A fuzzy search relies heavily on the effectiveness of a fuzzy matching program. Several name matching methods are ideal for a particular kind of search. But while there may be different ways of fuzzy matching, the most effective are those that use multiple methods to return results. Here are some of the commonly used fuzzy search name matching techniques:
1. Common Key Method
The common key method translates names to a key, depending on their English pronunciation. All names that sound the same would have a similar key. The technique employs phonetic algorithms to convert similar-sounding names to one code. Some of the popular algorithms include Soundex, Metaphone, and Double Metaphone. While this method is easy to implement, it is not precise and needs manual inspection.
2. List Method
The list method tries to enumerate all possible spelling variations of each name before looking for matches. A simple name can have thousands of transliterations, requiring organizations to invest in expensive hardware to accommodate intensive searches. Additionally, it cannot process unrecognized names and those that have additional or missing spaces.
3. Edit Distance Method
The edit distance method uses the number of character changes needed to change a name to another. For example, Kate and Cate will have an edit distance of 1 because it requires only one transposition from “K” to “C.” But the names Catharine and Katherine would have an edit distance of 2 because the “C” should be “K,” and the second “a” should be “e.” Despite being a quick method of matching, it fails to capture linguistic nuances, as each edit is given the same weight.
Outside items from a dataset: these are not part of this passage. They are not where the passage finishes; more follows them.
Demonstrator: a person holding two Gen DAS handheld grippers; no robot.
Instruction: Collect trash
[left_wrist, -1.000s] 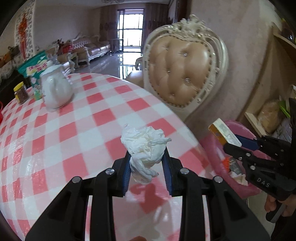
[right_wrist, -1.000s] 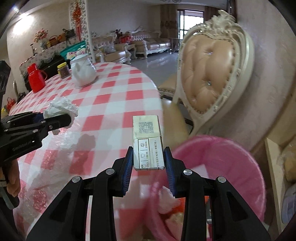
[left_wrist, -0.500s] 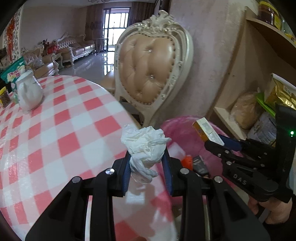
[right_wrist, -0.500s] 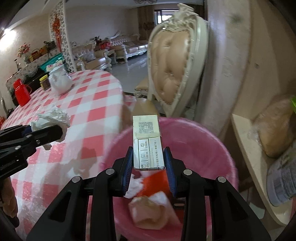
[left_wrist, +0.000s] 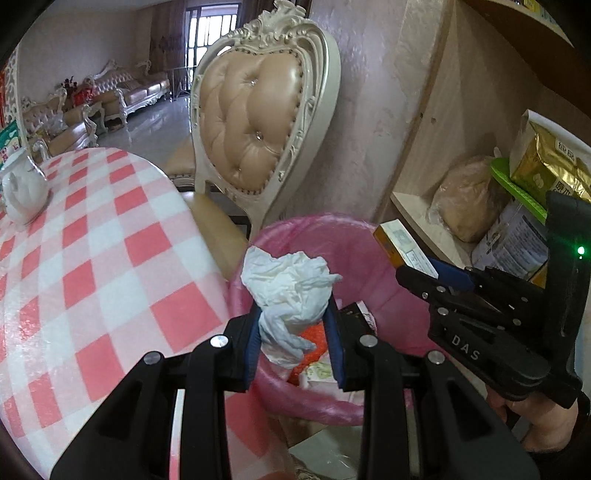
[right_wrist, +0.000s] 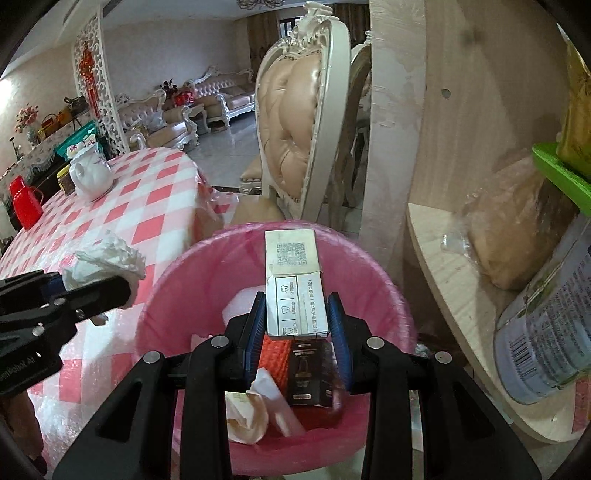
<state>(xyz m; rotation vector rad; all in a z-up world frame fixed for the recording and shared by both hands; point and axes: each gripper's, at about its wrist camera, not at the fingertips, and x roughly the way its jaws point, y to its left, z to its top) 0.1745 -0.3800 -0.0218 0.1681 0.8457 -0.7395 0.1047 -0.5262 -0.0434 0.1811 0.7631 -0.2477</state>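
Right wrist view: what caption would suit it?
Right gripper holding a small carton above the pink bin.

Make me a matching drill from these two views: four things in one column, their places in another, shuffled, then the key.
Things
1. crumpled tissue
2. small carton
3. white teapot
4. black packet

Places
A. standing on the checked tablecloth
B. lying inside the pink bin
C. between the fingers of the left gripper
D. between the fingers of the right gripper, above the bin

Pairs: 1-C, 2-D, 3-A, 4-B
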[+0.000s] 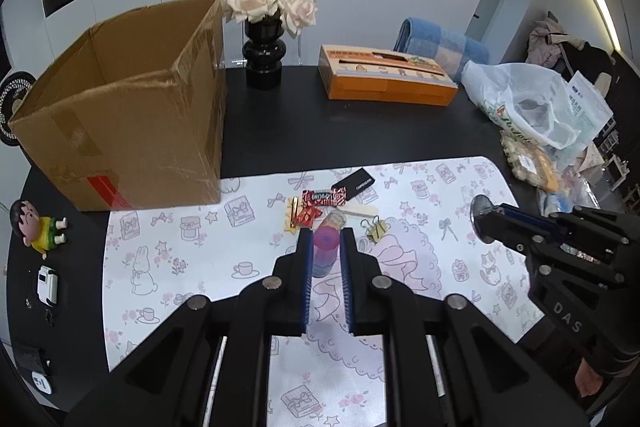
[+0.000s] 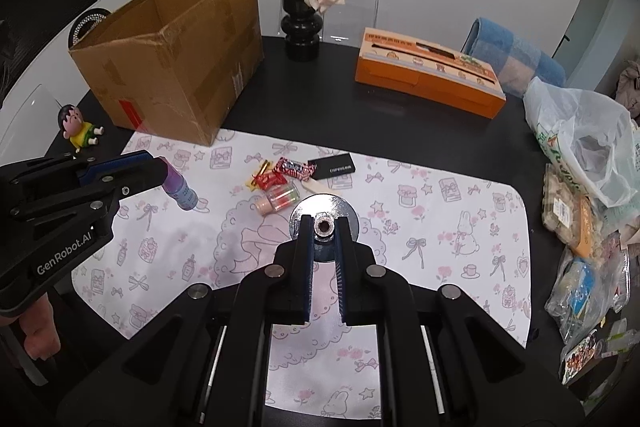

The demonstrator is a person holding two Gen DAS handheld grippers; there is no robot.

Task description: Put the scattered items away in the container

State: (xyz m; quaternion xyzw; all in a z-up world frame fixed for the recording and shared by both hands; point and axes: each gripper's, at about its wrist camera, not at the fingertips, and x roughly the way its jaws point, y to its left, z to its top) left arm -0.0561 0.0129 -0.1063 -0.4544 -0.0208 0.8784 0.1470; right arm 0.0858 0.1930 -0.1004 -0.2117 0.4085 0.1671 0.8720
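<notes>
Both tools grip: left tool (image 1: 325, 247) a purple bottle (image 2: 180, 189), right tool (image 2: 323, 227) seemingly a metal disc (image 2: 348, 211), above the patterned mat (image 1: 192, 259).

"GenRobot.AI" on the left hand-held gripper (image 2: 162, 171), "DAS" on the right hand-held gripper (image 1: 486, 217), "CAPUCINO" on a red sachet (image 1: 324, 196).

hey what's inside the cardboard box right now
In both views, only bare brown inner walls of the cardboard box show through its open top. Its near walls hide the floor, so I cannot tell if anything lies inside.
</notes>
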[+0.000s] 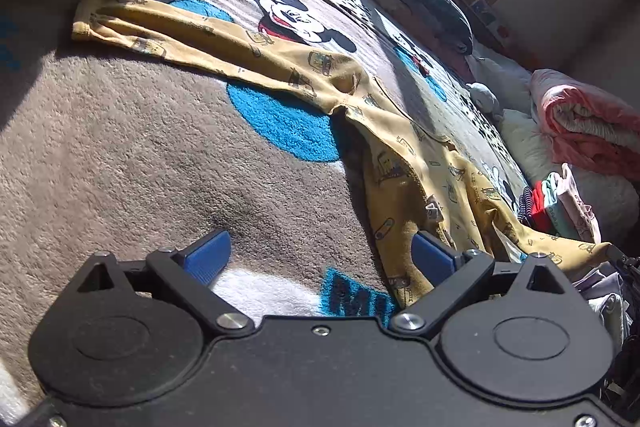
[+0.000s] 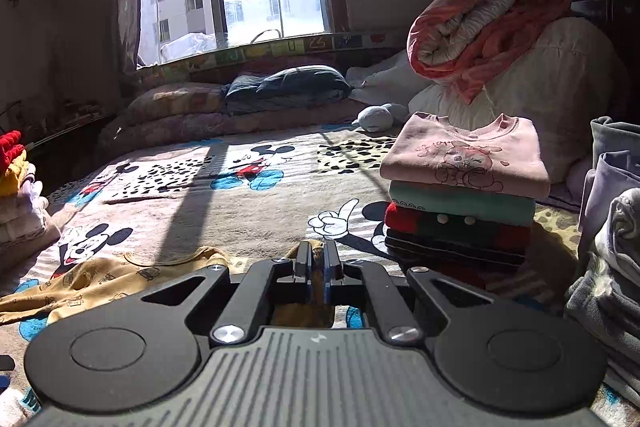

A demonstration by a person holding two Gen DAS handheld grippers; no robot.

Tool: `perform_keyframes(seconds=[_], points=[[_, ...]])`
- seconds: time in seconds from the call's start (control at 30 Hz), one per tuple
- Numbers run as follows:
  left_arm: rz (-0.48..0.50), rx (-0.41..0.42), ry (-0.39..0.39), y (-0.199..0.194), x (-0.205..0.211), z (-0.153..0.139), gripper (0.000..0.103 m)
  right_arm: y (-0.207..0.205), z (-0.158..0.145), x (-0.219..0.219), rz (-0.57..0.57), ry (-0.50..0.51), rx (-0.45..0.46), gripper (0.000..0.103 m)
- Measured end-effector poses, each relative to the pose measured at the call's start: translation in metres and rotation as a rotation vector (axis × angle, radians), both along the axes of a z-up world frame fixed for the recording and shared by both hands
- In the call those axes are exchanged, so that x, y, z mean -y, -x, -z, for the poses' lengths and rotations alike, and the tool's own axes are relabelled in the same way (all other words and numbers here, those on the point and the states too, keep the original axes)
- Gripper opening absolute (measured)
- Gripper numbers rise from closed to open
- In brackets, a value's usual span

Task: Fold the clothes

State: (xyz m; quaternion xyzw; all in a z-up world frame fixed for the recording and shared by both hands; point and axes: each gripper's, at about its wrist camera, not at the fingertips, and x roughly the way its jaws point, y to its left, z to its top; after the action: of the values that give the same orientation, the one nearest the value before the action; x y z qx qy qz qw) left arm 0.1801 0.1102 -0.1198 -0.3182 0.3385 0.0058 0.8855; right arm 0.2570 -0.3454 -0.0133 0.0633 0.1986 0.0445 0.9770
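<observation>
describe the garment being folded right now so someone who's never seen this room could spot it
On the grey Mickey Mouse blanket lies the mustard-yellow top printed with small vehicles, one sleeve stretched out. Unlike the folded stack nearby, it lies unfolded, one end pinched in the right claw.

1. The yellow garment (image 1: 280, 63) is running under the left gripper (image 1: 320, 259), so its lower hem is getting hidden by the black body
2. The bit pinched in the right gripper (image 2: 318, 263) is mostly getting covered by the fingers
3. The grey clothes pile (image 2: 612, 247) is getting cut off by the right edge
4. The print on the pink top (image 2: 464, 159) is looking too small to read
</observation>
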Motion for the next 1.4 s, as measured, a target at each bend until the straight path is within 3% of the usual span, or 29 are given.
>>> perform_keyframes(seconds=[0.23,0.57,0.63,0.73,0.8,0.9,1.03,1.1,1.27,1.33,1.4], points=[[0.018,0.001,-0.043,-0.005,0.006,0.001,0.102,-0.035,0.010,0.034,0.060,0.038,-0.059,0.007],[0.036,0.008,-0.133,-0.011,0.016,0.002,0.102,-0.078,0.062,0.063,0.137,0.072,-0.223,0.007],[0.038,0.012,-0.149,-0.011,0.018,0.003,0.102,-0.089,0.077,0.071,0.175,0.062,-0.300,0.008],[0.040,0.018,-0.164,-0.011,0.019,0.003,0.102,-0.091,0.092,0.074,0.256,0.089,-0.357,0.026],[0.041,0.021,-0.166,-0.010,0.018,0.003,0.102,-0.077,0.092,0.071,0.251,0.054,-0.333,0.033],[0.033,0.027,-0.159,-0.009,0.018,0.002,0.102,-0.056,0.092,0.066,0.242,0.001,-0.295,0.034],[0.017,0.042,-0.151,-0.007,0.018,0.000,0.101,-0.006,0.091,0.042,0.138,-0.225,-0.251,0.039],[0.018,0.061,-0.143,-0.005,0.021,-0.002,0.099,0.019,0.094,0.024,0.095,-0.290,-0.242,0.039],[0.068,0.123,-0.137,0.001,0.039,-0.011,0.083,0.062,0.109,-0.018,-0.036,-0.489,-0.259,0.039],[0.101,0.148,-0.148,0.004,0.050,-0.015,0.074,0.068,0.119,-0.034,-0.062,-0.498,-0.290,0.040],[0.143,0.171,-0.174,0.007,0.064,-0.019,0.073,0.073,0.128,-0.044,-0.068,-0.511,-0.319,0.040]])
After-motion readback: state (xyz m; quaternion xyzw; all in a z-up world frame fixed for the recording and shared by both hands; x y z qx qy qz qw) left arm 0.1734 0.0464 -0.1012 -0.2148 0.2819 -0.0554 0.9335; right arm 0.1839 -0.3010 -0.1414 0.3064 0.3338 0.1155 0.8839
4. Statistical Similarity Method
The statistical similarity fuzzy search method is the most used, as it can take thousands of name pairs and train a model to identify similar names and assign a similarity score accordingly. The method provides high accuracy and can directly match names even when they come in different languages.
5. Word Embedding Method
The word embedding method is commonly applied for fuzzy searches for an organization’s name. Organization names differ from human names because they may contain synonyms that sound different from the target name.
Since many fuzzy search name matching methods have flaws, a hybrid approach is often recommended.